● **Exercise goal**
Output the data below line for line, exactly, up to and including the line where "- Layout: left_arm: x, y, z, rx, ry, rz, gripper" appears.

● **Information given**
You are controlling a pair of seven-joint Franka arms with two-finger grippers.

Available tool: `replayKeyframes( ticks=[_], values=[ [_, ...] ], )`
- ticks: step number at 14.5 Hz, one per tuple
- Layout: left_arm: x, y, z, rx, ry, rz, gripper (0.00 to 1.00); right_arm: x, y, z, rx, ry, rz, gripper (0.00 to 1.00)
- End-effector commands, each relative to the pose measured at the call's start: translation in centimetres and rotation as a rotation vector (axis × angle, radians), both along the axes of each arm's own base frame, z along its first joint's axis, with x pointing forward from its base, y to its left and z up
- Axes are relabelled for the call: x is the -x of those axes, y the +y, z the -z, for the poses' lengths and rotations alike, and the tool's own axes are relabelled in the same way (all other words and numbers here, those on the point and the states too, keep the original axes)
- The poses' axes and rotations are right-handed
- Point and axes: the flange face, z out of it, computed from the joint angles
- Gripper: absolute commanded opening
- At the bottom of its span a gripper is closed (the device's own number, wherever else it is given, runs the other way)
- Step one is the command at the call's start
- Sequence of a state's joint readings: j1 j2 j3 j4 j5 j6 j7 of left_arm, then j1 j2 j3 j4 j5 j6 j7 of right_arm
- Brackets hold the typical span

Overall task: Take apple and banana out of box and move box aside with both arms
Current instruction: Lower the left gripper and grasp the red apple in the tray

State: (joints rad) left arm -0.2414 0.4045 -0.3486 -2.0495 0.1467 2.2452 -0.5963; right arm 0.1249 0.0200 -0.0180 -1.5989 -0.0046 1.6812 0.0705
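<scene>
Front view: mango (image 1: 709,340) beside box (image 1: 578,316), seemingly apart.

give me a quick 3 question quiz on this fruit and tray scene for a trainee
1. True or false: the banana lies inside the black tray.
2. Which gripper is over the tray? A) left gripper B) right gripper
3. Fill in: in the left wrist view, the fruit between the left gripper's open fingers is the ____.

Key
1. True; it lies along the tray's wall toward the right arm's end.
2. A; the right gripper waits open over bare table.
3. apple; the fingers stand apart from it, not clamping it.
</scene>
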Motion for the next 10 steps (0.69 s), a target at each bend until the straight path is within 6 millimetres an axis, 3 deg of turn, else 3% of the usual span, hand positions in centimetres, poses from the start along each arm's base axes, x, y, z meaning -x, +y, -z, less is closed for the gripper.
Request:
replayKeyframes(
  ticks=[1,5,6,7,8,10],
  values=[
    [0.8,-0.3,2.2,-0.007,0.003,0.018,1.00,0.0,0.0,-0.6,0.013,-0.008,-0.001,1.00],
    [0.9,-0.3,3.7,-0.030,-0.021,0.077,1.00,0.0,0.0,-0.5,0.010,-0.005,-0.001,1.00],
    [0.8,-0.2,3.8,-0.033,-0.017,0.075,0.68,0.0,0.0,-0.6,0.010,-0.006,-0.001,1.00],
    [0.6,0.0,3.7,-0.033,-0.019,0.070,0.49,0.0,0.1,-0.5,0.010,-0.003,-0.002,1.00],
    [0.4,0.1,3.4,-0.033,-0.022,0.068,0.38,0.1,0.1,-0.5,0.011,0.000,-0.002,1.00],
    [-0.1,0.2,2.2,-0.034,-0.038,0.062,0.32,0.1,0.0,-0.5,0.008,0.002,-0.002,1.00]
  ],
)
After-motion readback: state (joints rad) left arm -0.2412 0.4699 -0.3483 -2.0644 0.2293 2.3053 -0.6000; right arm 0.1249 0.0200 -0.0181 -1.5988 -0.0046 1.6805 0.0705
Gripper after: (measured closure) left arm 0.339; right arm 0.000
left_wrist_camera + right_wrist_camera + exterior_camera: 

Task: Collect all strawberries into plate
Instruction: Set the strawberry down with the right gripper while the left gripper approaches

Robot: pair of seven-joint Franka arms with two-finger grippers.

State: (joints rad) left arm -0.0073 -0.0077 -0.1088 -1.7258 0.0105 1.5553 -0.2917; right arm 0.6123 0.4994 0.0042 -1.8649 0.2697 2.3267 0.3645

● **Task answer**
You are controlling a pair of seven-joint Franka arms with two-finger grippers.

Available tool: `replayKeyframes( ticks=[_], values=[ [_, ...] ], )`
- ticks: step number at 14.5 Hz, one per tuple
- Layout: left_arm: x, y, z, rx, ry, rz, gripper (0.00 to 1.00); right_arm: x, y, z, rx, ry, rz, gripper (0.00 to 1.00)

There's no more to this exercise.